Krystal Martin, right, co-founder of Greater Greener Gloster, attended the October Mississippi DEQ hearing with many of her neighbors, who say they were disappointed with the outcome. She stands beside Kadin Love, a social justice organizer with the Dogwood Alliance, an environmental nonprofit. Image courtesy of Krystal Martin.
What Mississippi gives to a poor, Black community in the state it can just as quickly take away. That’s what this story details. In May, I reported that a permitting committee of the Mississippi Department of Environmental Quality voted to deny wood-pellet maker Drax its request for a new classification to enable it to exceed air pollution standards.
In October, after a Drax appeal, the same committee sided with the company and against the small community — which has been telling anyone who will listen that the air pollution from one of the largest wood-pellet mills in the country is damaging their health and quality of life.
As my story explains: Pellet mills have increasingly come under fire from rural communities who accuse large-scale manufacturers like the U.K.’s Drax and Enviva in the U.S. of air pollution, dust and noise violations. A 2023 study found that pellet mills in the U.S. Southeast release 55 hazardous pollutants.
Moreover, the Drax plant has been fined more than $2.75 million since 2016 for exceeding toxic emissions limits. While Drax says it has invested millions in pollution mitigation technology to prevent future pollution, those living in Gloster told me they’ve seen no difference in their air quality.
Forest biomass protestors outside Enviva’s Raleigh, North Carolina, offices. Across the UK, EU and Japan, forest campaigners have consistently protested the local and global impact of the world’s largest producer of forest biomass — wood pellets — for industrial-scale burning in former coal-fired power plants. Ultimately, the company’s own grave operational problem at its plants appear to be behind its financial collapse. Image by Kimala Luna courtesy of the Dogwood Alliance.
I was in the air on a Delta flight to Bozeman, Montana, on November 9, 2023, when I received a text message from a source: Enviva‘s stock was collapsing and the company had warned in a financial disclosure what it “may not be able to continue as a going concern.” I didn’t exactly see this coming, but ultimately, having written in May about Enviva’s unexpected financial tanking in the first quarter, I wasn’t fully surprised.
As I read the breaking news coverage from the environmental and business press about the near fall of the world’s largest producer of wood pellets for industrial-scale burning for energy instead of coal, I saw an enormous gap — even in The Wall Street Journal. All the stories recited the staggering losses and the new, interim CEO’s positive spin on a desperate situation. But none of the stories could explain why a billion-dollar company with long-term contracts around the world, and where demand for pellets is at a record high, had lost more than $250 million this year and exhausted a $570 million line of credit.
That’s the only story I wanted to write, and it’s linked here. Enviva’s travails are acknowledged — in carefully shrouded accounting language — in its public filings with the Securities and Exchange Commission. But I am fortunate to have as a source a former Enviva maintenance manager at two of its 10 Southeastern US mills. I interviewed him once I got settled in Montana and again when I returned to North Carolina. Based solely on his experience at Enviva over two years — 2020-20222 — he was able to explain the plausible whys and hows behind the staggering losses. This source, still unnamed for reasons of privacy and security, was my whistleblower in December 2022 in a story that reverberated globally.
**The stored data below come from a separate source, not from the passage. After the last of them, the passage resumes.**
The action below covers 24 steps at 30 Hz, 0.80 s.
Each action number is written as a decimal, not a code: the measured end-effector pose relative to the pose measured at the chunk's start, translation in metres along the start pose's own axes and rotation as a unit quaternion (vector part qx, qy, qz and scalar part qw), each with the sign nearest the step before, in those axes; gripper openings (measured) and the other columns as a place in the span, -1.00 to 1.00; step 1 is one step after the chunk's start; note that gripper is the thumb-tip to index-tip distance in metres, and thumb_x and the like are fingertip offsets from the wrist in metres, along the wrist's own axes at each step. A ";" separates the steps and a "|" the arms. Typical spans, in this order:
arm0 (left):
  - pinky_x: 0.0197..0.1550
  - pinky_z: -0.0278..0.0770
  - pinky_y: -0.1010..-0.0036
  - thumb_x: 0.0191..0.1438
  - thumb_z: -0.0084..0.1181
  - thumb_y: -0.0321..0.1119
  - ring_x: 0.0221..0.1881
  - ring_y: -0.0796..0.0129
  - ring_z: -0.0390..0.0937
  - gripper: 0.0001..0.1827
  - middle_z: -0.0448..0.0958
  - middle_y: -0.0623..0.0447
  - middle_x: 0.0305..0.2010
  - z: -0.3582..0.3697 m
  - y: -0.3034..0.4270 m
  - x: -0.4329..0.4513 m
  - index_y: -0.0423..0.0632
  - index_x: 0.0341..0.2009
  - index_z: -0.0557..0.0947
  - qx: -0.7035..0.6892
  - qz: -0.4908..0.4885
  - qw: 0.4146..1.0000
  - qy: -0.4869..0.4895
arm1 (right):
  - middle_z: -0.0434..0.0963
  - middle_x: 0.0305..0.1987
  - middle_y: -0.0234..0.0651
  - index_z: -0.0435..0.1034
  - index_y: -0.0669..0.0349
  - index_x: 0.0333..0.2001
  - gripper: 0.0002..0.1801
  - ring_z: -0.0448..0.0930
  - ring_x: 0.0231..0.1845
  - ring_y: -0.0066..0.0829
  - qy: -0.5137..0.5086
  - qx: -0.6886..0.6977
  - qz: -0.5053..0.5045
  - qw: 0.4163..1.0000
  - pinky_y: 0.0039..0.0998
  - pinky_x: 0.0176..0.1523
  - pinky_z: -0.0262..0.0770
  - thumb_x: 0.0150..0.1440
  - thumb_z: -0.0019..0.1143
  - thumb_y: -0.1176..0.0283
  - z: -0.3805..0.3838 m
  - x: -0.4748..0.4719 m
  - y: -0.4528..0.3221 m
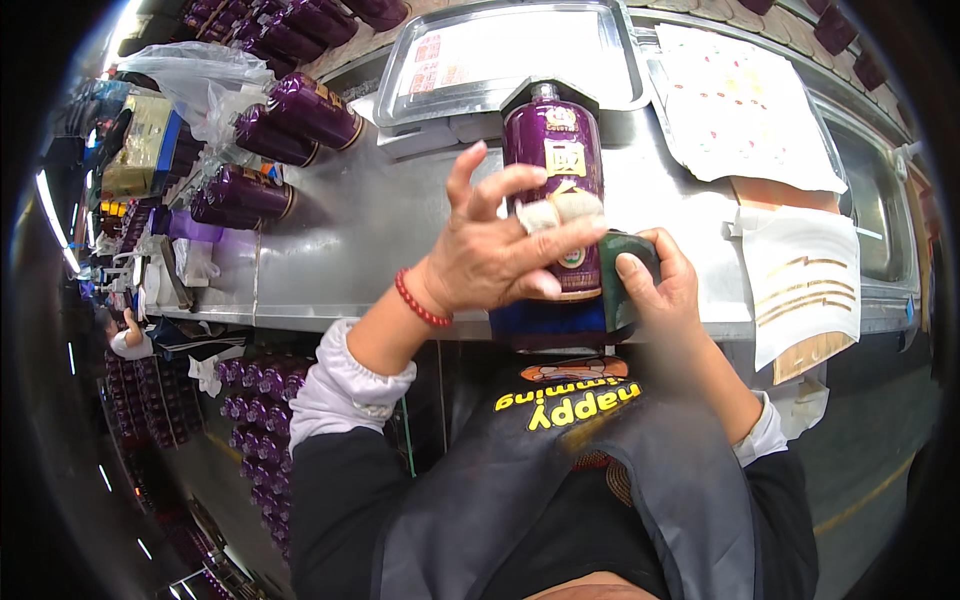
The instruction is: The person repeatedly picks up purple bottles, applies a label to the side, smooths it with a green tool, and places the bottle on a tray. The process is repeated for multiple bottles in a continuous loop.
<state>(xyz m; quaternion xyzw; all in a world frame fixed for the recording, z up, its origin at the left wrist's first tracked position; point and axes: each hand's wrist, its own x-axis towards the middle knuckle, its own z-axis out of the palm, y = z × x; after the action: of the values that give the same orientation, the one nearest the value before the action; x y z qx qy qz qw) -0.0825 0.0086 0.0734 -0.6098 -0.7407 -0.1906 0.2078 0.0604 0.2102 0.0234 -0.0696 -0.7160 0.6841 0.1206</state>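
A glossy purple bottle (555, 146) with gold characters lies before me, its neck pointing away. Its base is towards me, over a dark blue support (551, 322) at the table's front edge. My left hand (499, 232) is over the front of the bottle with fingers spread, partly covering the gold lettering. Pale cloth-like finger covers (574, 204) are on some of its fingers; whether the fingertips press on the glass is hard to tell. Between the thumb and fingers of my right hand (664, 274) is a dark green flat pad (619, 281), against the bottle's right side.
A metal tray (386, 97) at the back holds a white sheet with red prints. Printed white paper (739, 105) covers another tray at right, near a sheet with gold strokes (806, 262) on a wooden board. Several purple bottles (311, 109) lie at left; more (255, 435) stand below.
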 end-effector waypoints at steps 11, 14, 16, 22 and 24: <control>0.52 -0.37 0.08 0.31 -0.32 0.34 0.10 0.35 0.32 -0.40 0.69 0.39 -0.05 0.003 -0.036 0.029 0.43 0.08 0.72 -0.030 -0.003 0.999 -0.009 | 0.54 -0.38 -0.39 0.44 0.30 -0.17 -0.74 0.47 -0.33 -0.66 -0.011 0.014 0.019 1.000 -0.54 -0.22 0.46 0.27 0.23 0.31 -0.006 0.000 -0.001; 0.51 -0.35 0.07 0.33 -0.36 0.35 0.13 0.33 0.30 -0.38 0.68 0.38 -0.01 -0.003 -0.026 0.025 0.43 0.08 0.71 0.005 0.023 0.999 -0.022 | 0.53 -0.34 -0.50 0.45 0.28 -0.17 -0.79 0.45 -0.31 -0.74 -0.002 0.098 0.053 0.994 -0.62 -0.21 0.43 0.30 0.20 0.34 -0.009 -0.003 0.002; 0.50 -0.33 0.06 0.32 -0.37 0.35 0.12 0.33 0.29 -0.38 0.67 0.39 -0.02 -0.003 -0.016 0.018 0.43 0.06 0.72 0.014 0.037 0.999 -0.014 | 0.52 -0.32 -0.54 0.45 0.26 -0.17 -0.81 0.43 -0.30 -0.77 0.017 0.145 0.056 0.988 -0.66 -0.20 0.41 0.32 0.17 0.35 -0.011 -0.003 0.001; 0.49 -0.31 0.04 0.32 -0.40 0.37 0.17 0.37 0.20 -0.38 0.65 0.46 0.02 -0.002 0.031 -0.012 0.47 0.01 0.72 0.036 0.049 0.998 -0.013 | 0.55 -0.26 -0.51 0.45 0.25 -0.15 -0.81 0.46 -0.27 -0.77 0.057 0.196 0.038 0.978 -0.68 -0.19 0.43 0.33 0.17 0.34 -0.008 -0.008 -0.001; 0.48 -0.31 0.04 0.34 -0.38 0.35 0.18 0.37 0.19 -0.39 0.66 0.46 0.02 0.002 0.038 -0.027 0.45 0.02 0.72 0.047 0.040 0.998 0.009 | 0.56 -0.26 -0.50 0.46 0.26 -0.15 -0.80 0.48 -0.27 -0.76 0.052 0.187 0.024 0.981 -0.67 -0.20 0.45 0.33 0.19 0.34 -0.003 -0.009 -0.011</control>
<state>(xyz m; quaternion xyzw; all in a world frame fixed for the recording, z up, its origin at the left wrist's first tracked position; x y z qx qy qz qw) -0.0406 -0.0055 0.0581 -0.6268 -0.7218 -0.1532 0.2504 0.0709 0.2098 0.0341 -0.0986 -0.5662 0.8042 0.1517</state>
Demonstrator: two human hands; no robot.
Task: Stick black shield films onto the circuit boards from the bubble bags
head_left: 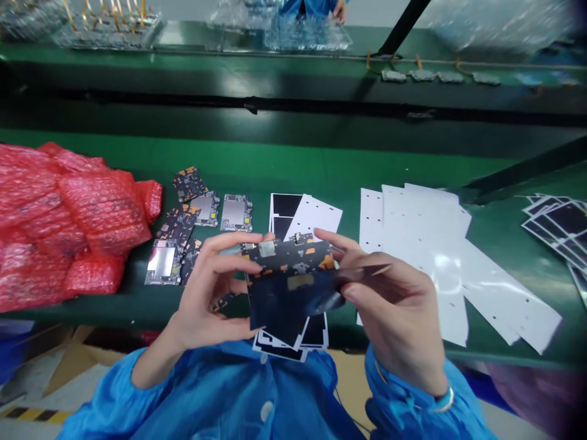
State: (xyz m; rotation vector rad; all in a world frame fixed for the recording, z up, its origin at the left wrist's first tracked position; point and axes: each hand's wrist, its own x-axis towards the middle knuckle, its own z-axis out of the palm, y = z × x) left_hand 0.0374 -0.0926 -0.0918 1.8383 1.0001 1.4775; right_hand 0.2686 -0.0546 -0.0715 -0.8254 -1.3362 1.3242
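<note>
Electronics factory, an assembly line by all signs. Long green work surface (321, 171) across 12 o'clock, bare circuit boards (236, 212) set out near 11 o'clock, red bubble-wrap bags (77, 220) at 9 o'clock, white backing sheets (417, 226) piled toward 3 o'clock. Blue smock (224, 391) at 6 o'clock, yellow-and-black floor tape (36, 414) near 7 o'clock. Farther bench (183, 36) at 12 o'clock, with clear plastic trays (110, 30) and a co-worker's blue sleeve (302, 6).

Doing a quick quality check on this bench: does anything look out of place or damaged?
The white sheets lie fanned and skewed at odd angles, and the circuit boards beside the red bubble-wrap bags overlap crookedly instead of lying apart.
</note>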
This story quickly attracted international attention, too. In fact, it ranked as the No. 1 best-read story on the Mongabay website in November with more than 85,000 readers; that’s a lot. Better still, by year-end, my report made the list of 10 Most Read Stories of 2023, ranking sixth. As yet, though, it’s not clear yet what the ultimate ramifications of this downfall will be on the highly subsidized global market for forest biomass and the countries that have come to rely on this scientifically denounced form of energy in a climate crisis.
Enviva’s stock collapse this year: The company’s stock was trading above $51 per share on January 13, 2023, and gradually slid to half that until the May 3 plunge. It dived again on November 9, bottoming out at 62 cents per share that day, and has not recovered much value since. It is now trading as a penny stock. Source: November 16 end of day trading screenshot from Google.com.